Suriye'de ateşkes sağlandıktan sonra S. Arabistan ve Körfez'i içine
alan “yeni bir durum” söz konusudur ve bu da savunmadır. Bölge
ülkeleri, bütün enerjilerini savunmaya ayarlamış, bir “İran
tehdidi” üzerine yoğunlaşmış, ekonomisi ve dış politikası büyük
oranda güvenlik eksenli hale gelmiştir.
İRAN KÖRFEZ ÜLKELERİNİ DE, TÜRKİYE'Yİ DE TEHDİT ETTİ
Burada ABD'nin yeni yönetimi ile Türkiye'nin pozisyonu birinci
derecede belirleyici olacaktır. Yeni savunma arayışı içinde ABD,
İngiltere, Fransa gibi ülkelerin yanında Türkiye'nin merkezi
pozisyonu ne olacaktır, Ankara yeni bölge politikalarında ne kadar
ağırlık kazanacaktır, işte bu ziyaretler çerçevesinde yapılacak
görüşmelerin önemi buradadır.
Özellikle ABD'nin yeni Başkanı'nın İran karşıtı politikaları,
Tahran'ın Suudi Arabistan'ın Başkenti Riyad'ı hedef alan ve
Yemen'deki Husiler üzerinden yürüttüğü füze saldırıları, Basra
Körfezi ülkeleri ile S. Arabistan'ın açıktan İran tarafından tehdit
ediliyor oluşu, yine İran'ın Suriye'de dolaylı olarak Türkiye ile
savaşa tutuşması ve Ankara'nın bölge politikalarını hatta en hassas
güvenlik kaygılarını hedef alan saldırganlığı çok ciddi sonuçlar
doğurdu.
MÜSLÜMAN DÜNYA İLE İRTİBATINI BİTİRDİ
“Yeni durum” budur ve öyle sanıyorum ki, uzunca bir süre bölge bu
cepheleşmeye göre biçim alacaktır. DEAŞ ve PKK/PYD gibi terör
örgütlerinin pozisyonu da bu çerçevede birebir değişecek, yeniden
formatlanacak ya da üstlendikleri rol dramatik bir şekilde
değişecektir. Cepheleşme, Suriye'nin geleceğini, harita
çalışmalarını, Türkiye'yi kuşatmaya ayarlı terör koridorunun
geleceğini de etkileyecektir.
1979 devriminden bu yana İran hiçbir zaman Müslüman coğrafyada bu
kadar itibar kaybetmemişti. Özellikle Halep'te yürüttüğü
katliamlar, Müslüman dünyanın vicdanında çok ağır yaralar açtı.

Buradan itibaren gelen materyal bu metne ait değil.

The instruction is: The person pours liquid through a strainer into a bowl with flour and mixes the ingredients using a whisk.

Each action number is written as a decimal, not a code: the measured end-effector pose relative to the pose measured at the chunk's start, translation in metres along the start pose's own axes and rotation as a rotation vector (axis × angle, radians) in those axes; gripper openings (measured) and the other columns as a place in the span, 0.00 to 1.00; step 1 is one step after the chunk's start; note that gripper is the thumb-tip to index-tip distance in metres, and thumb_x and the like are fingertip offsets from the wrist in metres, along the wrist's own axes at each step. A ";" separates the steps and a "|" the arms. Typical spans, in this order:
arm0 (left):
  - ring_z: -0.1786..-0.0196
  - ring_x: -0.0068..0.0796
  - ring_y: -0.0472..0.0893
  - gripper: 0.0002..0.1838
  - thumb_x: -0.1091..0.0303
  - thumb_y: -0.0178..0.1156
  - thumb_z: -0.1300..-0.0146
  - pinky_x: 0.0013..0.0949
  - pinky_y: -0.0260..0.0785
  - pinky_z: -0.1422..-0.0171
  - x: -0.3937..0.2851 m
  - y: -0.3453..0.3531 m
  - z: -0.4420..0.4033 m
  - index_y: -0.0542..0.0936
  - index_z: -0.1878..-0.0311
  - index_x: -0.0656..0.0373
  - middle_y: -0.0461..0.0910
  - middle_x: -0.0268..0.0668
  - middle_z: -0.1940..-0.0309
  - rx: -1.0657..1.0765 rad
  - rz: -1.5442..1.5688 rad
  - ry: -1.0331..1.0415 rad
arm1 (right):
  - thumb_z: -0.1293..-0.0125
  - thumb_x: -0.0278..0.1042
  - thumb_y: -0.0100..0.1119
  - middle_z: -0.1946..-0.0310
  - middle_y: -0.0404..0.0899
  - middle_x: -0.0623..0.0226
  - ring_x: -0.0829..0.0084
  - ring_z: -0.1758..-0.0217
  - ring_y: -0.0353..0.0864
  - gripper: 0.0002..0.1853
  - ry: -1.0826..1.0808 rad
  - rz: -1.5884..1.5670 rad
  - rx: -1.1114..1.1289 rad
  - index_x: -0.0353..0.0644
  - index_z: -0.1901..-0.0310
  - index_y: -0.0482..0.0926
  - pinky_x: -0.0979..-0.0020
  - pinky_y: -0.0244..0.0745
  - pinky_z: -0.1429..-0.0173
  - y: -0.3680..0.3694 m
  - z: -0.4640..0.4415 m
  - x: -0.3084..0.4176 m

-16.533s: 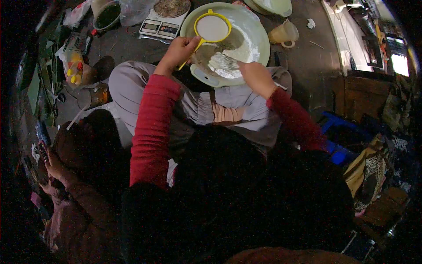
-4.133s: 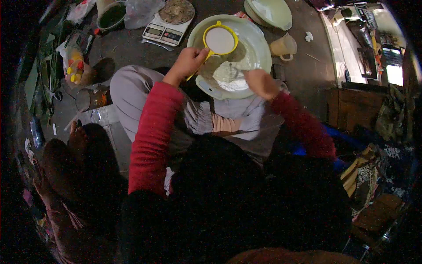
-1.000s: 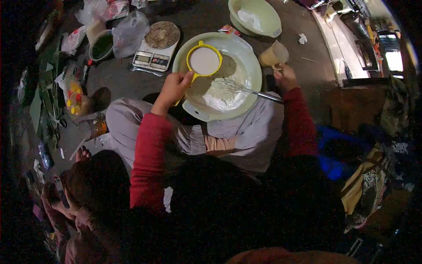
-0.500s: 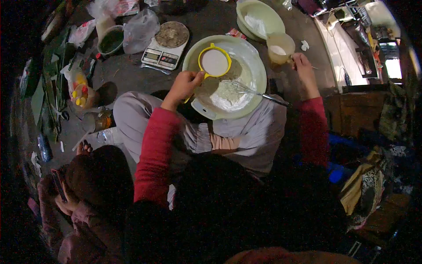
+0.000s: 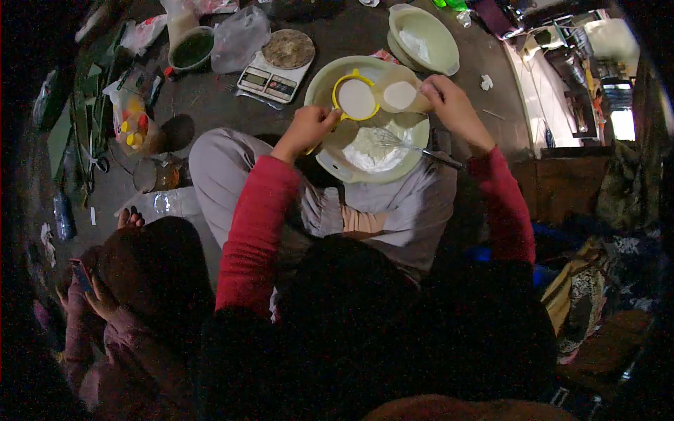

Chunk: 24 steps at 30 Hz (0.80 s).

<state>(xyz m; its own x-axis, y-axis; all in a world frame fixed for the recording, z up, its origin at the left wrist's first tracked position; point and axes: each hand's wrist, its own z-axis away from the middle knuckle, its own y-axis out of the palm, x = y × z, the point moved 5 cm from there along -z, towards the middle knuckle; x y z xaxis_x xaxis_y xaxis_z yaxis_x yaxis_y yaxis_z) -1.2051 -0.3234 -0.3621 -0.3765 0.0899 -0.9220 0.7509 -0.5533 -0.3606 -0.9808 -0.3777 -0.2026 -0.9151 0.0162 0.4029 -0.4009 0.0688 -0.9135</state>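
My left hand (image 5: 309,132) is closed around the handle of a yellow-rimmed strainer (image 5: 338,88), which hangs over a large pale green bowl (image 5: 423,130). White powder fills the strainer. In my right hand (image 5: 453,109) is a translucent measuring jug (image 5: 419,102), tilted toward the strainer's right edge, with white powder inside. Whether jug and strainer touch, I cannot tell. Below them, a heap of white powder (image 5: 365,156) lies in the bowl. A wire whisk (image 5: 395,140) rests in it, its dark handle leaning over the near right rim.
A digital scale (image 5: 269,85) stands left of the bowl, with a plastic bag (image 5: 240,41) behind it. Another pale green bowl (image 5: 451,55) holds white powder at the back right. Leaves and scissors (image 5: 98,163) lie far left. A person with a phone (image 5: 81,276) sits at lower left.
My right hand has brought the jug leftward from outside the bowl to the strainer and tilted it. The strainer stays over the bowl. The view has shifted slightly.
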 end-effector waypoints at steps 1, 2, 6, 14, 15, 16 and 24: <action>0.80 0.39 0.76 0.23 0.50 0.54 0.43 0.38 0.67 0.70 0.001 0.000 0.000 0.79 0.77 0.63 0.74 0.47 0.85 -0.007 0.034 -0.033 | 0.38 0.40 0.48 0.65 0.74 0.51 0.54 0.61 0.74 0.14 -0.012 0.042 0.012 0.37 0.59 0.73 0.60 0.68 0.56 0.002 -0.001 0.006; 0.80 0.39 0.76 0.23 0.50 0.54 0.43 0.38 0.67 0.70 0.001 0.000 0.000 0.79 0.77 0.63 0.74 0.47 0.85 -0.010 0.038 -0.034 | 0.38 0.39 0.48 0.65 0.74 0.51 0.52 0.61 0.73 0.14 -0.023 0.082 0.024 0.37 0.59 0.73 0.59 0.67 0.56 0.004 -0.002 0.010; 0.78 0.44 0.77 0.22 0.50 0.54 0.43 0.38 0.68 0.68 -0.003 -0.003 -0.001 0.79 0.77 0.62 0.75 0.48 0.83 -0.022 -0.078 0.036 | 0.40 0.38 0.49 0.64 0.74 0.51 0.52 0.60 0.73 0.14 -0.084 0.205 0.000 0.36 0.60 0.73 0.58 0.66 0.56 0.013 -0.006 0.011; 0.81 0.36 0.74 0.25 0.50 0.53 0.41 0.40 0.65 0.73 -0.002 0.000 -0.002 0.77 0.75 0.68 0.74 0.49 0.84 -0.033 -0.016 0.118 | 0.40 0.38 0.50 0.66 0.73 0.53 0.54 0.63 0.71 0.13 -0.223 0.360 -0.071 0.37 0.60 0.74 0.58 0.66 0.57 0.014 -0.010 0.020; 0.81 0.36 0.75 0.24 0.51 0.53 0.41 0.40 0.65 0.73 -0.002 0.000 -0.003 0.77 0.76 0.68 0.74 0.49 0.84 -0.024 -0.033 0.111 | 0.40 0.38 0.50 0.66 0.73 0.53 0.54 0.63 0.71 0.13 -0.223 0.360 -0.070 0.37 0.60 0.74 0.58 0.66 0.57 0.014 -0.011 0.020; 0.80 0.36 0.75 0.24 0.51 0.53 0.41 0.40 0.65 0.72 -0.001 0.000 -0.004 0.77 0.76 0.68 0.74 0.48 0.84 -0.014 -0.049 0.104 | 0.40 0.38 0.49 0.66 0.73 0.54 0.53 0.62 0.71 0.13 -0.216 0.354 -0.059 0.37 0.61 0.74 0.58 0.66 0.57 0.014 -0.012 0.019; 0.82 0.31 0.74 0.23 0.52 0.54 0.42 0.38 0.66 0.73 0.004 0.003 -0.007 0.77 0.77 0.67 0.73 0.45 0.87 -0.030 -0.062 0.097 | 0.39 0.39 0.49 0.65 0.73 0.54 0.53 0.62 0.71 0.13 -0.172 0.362 -0.029 0.39 0.60 0.74 0.58 0.66 0.56 0.017 -0.014 0.017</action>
<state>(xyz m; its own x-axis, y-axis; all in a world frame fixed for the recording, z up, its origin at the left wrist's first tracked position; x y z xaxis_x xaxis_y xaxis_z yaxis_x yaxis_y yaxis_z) -1.2006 -0.3189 -0.3677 -0.3700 0.2035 -0.9065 0.7444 -0.5189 -0.4203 -1.0029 -0.3623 -0.2101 -0.9917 -0.1226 0.0378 -0.0524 0.1178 -0.9917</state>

Hizbullah ile Suriye içinde yürüttüğü saldırılar da öyle. Tahran
yönetimi, sanki bilinçli şekilde, Müslüman dünya ile ayrışmaya
girdi, arasına mesafe koydu, bu dünyayı tehdit etmeye başladı.

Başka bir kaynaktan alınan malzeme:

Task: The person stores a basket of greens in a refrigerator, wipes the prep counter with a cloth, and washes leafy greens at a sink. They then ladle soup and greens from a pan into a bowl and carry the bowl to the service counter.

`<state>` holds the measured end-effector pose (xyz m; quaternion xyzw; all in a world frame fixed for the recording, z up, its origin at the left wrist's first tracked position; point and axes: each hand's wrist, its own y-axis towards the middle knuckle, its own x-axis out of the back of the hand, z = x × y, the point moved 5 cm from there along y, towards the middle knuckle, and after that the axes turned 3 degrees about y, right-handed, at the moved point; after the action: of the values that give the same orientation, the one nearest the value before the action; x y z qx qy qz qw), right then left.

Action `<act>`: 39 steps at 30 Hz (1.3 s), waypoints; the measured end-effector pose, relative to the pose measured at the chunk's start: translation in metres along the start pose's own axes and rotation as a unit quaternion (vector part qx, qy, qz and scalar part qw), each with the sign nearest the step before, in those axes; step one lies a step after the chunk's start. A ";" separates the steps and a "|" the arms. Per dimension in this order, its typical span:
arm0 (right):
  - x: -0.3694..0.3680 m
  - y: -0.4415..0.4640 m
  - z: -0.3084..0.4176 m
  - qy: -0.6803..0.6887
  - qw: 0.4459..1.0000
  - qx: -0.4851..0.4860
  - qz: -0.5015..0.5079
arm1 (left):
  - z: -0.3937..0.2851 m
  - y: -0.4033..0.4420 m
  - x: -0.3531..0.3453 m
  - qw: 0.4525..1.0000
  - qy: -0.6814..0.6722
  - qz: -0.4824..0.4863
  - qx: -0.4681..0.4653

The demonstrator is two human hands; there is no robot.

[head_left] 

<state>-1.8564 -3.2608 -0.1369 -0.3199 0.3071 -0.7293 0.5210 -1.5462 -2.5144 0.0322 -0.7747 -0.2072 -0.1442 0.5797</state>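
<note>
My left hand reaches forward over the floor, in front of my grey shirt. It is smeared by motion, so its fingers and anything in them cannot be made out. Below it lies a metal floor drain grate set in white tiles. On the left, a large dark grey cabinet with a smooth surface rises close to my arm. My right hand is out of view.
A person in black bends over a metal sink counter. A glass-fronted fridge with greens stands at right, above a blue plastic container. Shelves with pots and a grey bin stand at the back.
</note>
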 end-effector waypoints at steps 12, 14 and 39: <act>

MEZHEP ÇATIŞMASI DEĞİL FARS YAYILMA HARİTASI..
Bu da; İran'ın artık “devrim” sonrası radikal bir değişim yaşadığı,
siyasi eğilimlerini değiştirdiği, Fars emperyalizmine yönelik
stratejik yayılma haritası izlediği gibi bir gerçeği ortaya
çıkardı. Bunlar ortadayken yayılma politikalarının Şii-Sünni mezhep
çatışması gibi pazarlanması ise ciddi bir tehlikedir ve işin
gerçeği olayın mezheplerle hiçbir alakası yoktur.